飛べ、学!
俊輔の左足から放たれたのは、相手の急所を突き、しかも味方が押し込みやすい、極上のボールでした。
あの日。1年前の9月に富樫敬真が飛び込みFC東京のネットを揺らしたあの日のように。それに似た時間帯。取れば、勝てます。
フリーだ! 来た!!
しかし無情にも学のダイビングヘッドは、枠外。
後半、とりわけラスト15分だけで、どれほどのゴールチャンスがあったことでしょう。
その一つでも、モノに出来ていたならば、マリノスは首位の座を譲らなくて済んだのに。
最後の最後まで、勝ち越しゴールを期待するスタジアムの盛り上がりが途切れる事はなく、またその期待が歓喜に昇華することもありませんでした。
負け惜しみのように聞こえるかもしれませんが、こんな歯痒い展開を見せられて、だからこそマリノスサポーターは止められないなと、試合終了の笛を聞くとともに思ったものです。
もう少し、あと少し。そこが届かない。それが狂おしい。チームの勢いが本物だったならば、見えざる力でもう1、2点取れていたかもしれません。
が、思い出してみれば、1stステージの順位は11位です。今日監督解任が発表されたFC東京に敗れ、逆に監督は続投と異例のコメントが社長から出された名古屋にも敗れたのが我がチームの現状ではありませんか。
アデミウソンがフィットして快進撃が始まったのも、去年のこの季節。
今年もですよ。カイケ、マルティノスの両外国人選手がもっと早くフィットしていたら違ったかもしれませんが、ようやくという感じですね。
その中で、このようにチャンスを作り、オープンなゲームとなったために榎本哲也にスーパーセーブを何度もお願いしてしまいましたが、チャンスを多く作っていたのはマリノスのほうだったと思います。

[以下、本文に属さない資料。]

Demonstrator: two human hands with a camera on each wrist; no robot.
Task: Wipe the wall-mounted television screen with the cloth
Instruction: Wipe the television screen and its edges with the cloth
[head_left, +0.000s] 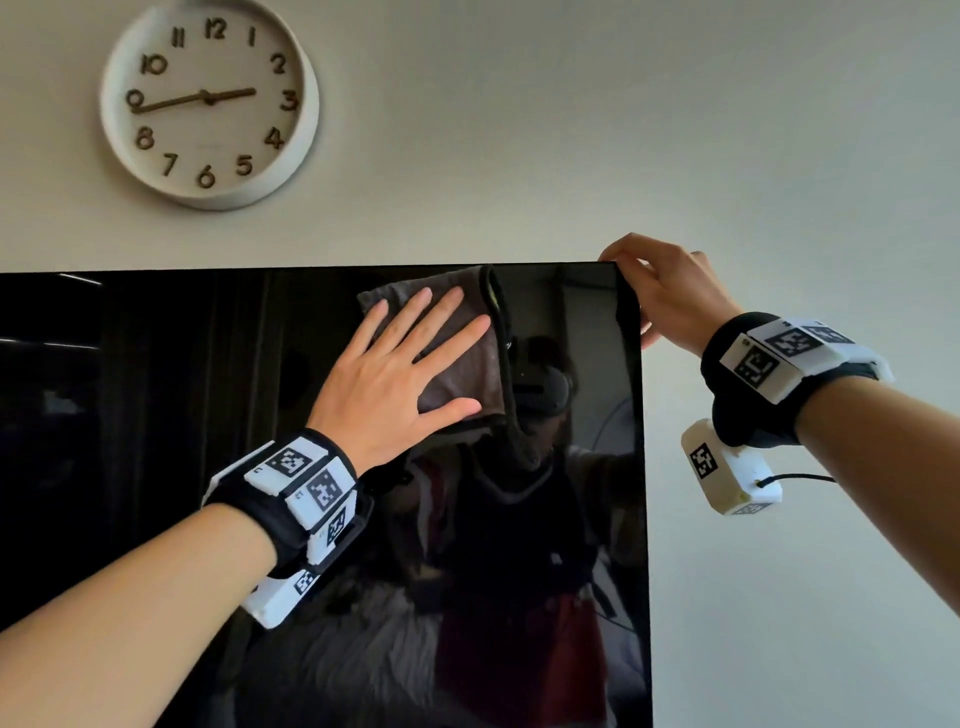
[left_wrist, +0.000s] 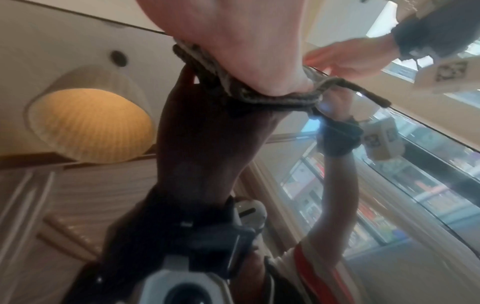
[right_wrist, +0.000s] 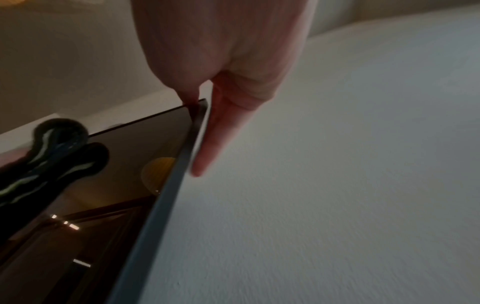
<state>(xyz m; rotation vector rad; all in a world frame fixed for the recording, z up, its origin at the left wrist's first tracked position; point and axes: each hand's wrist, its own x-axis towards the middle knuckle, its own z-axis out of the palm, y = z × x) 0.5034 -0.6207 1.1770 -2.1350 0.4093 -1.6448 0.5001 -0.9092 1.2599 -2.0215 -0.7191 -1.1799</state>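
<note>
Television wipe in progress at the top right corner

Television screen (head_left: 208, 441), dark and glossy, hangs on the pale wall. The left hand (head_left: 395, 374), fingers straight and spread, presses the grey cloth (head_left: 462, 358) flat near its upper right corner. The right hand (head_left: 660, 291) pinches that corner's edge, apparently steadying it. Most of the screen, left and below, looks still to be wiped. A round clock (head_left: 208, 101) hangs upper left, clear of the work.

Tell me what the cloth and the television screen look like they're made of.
The cloth looks like soft woven or microfibre fabric, matte grey-brown with a darker stitched hem; it folds and droops under the left hand. The television screen looks like glossy black glass or hard plastic, hard to tell which: it mirrors the room sharply.
</note>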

特にボランチの差は明らかで、セカンドボールの争奪戦で見せた中町公祐と喜田拓也の強さと速さはマリノスの攻撃に安定をもたらしました。ただ失点シーンで川辺に決められたミドルシュートを中町は寄せきれなかったのか。結果論ですが、悔しさが残ります。
ボール奪取といえば、結果的に唯一の得点となった場面。きっかけは中村俊輔の前への守備でした。マルティノスとカイケが二人で崩したコンビネーションと、この試合で唯一かな、カイケを褒めたい正確な左足のシュートは見事でしたが、俊輔の守備は効果大です。
この得点後は鳴りを潜めましたが、俊輔の裏への抜け出しは特筆すべきプレーでした。
前半5分、9分など、俊輔が飛び出す場面はどれも息を呑むものでした。
これはエリク・モンバエルツ監督の指示だったのでしょうか。
その質問に監督はハッキリと答えてはおらず、インテリジェンスの高い選手だと評しています。すなわち磐田が高いラインを設定し、裏にスペースがあることは分かっていたことで、そこをいつ狙うべきか、俊輔は分かっている選手だと評価しています。
俊輔の価値は、そのスペースに選手を走らせて質の高いパスを送れることにあるのはもちろんです。加えて、誰も使わないと見るや、空いているスペースを自ら使おうとして、脅威を与えました。監督の直接的指示ではないとしても、意識があったのだと思います。
ただし、縦に早い「だけ」のサッカーは見ている分には楽しいものの、費用対効果という点ではかなり改善の余地ありのようです。
中澤佑二は「分厚い攻撃ができず、相手にカウンターを食らって、そのあとまたガーッと攻める展開が続く。『行け』と『取られた』の繰り返し」
中村俊輔は、「ゆったりと攻めながら押し込む。遅攻というとネガティブな響きに聞こえるかもしれないけど、そういうこともやっていかないといけない。攻めて、取られて、また取り返して攻めてだけでなく、大人のサッカーができなければいけない」とコメント。
ボランチからの押し上げ、両翼(学とマルティノス)のスピードある仕掛けがあるからこそ陥りがちな、速さ頼みの攻撃に疑義。まだまだ、相手ゴールを陥落させる絶対的な形が確立されていませんね。
それを手に入れるまでのプロセスは楽しい。でもマルティノスが、もしもゴール前での落ち着きを見せはじめたら、あのスピード違反に対して、中国や中東からステキなオファーが届いてしまうかしら。そうなったら、またやり直し。
噛み合ってきた今に勝負をかけたいですね。
まだたった5試合を終えて、トップと勝ち点差2位。無敗は堅持。
ますます夏が楽しみになってきました。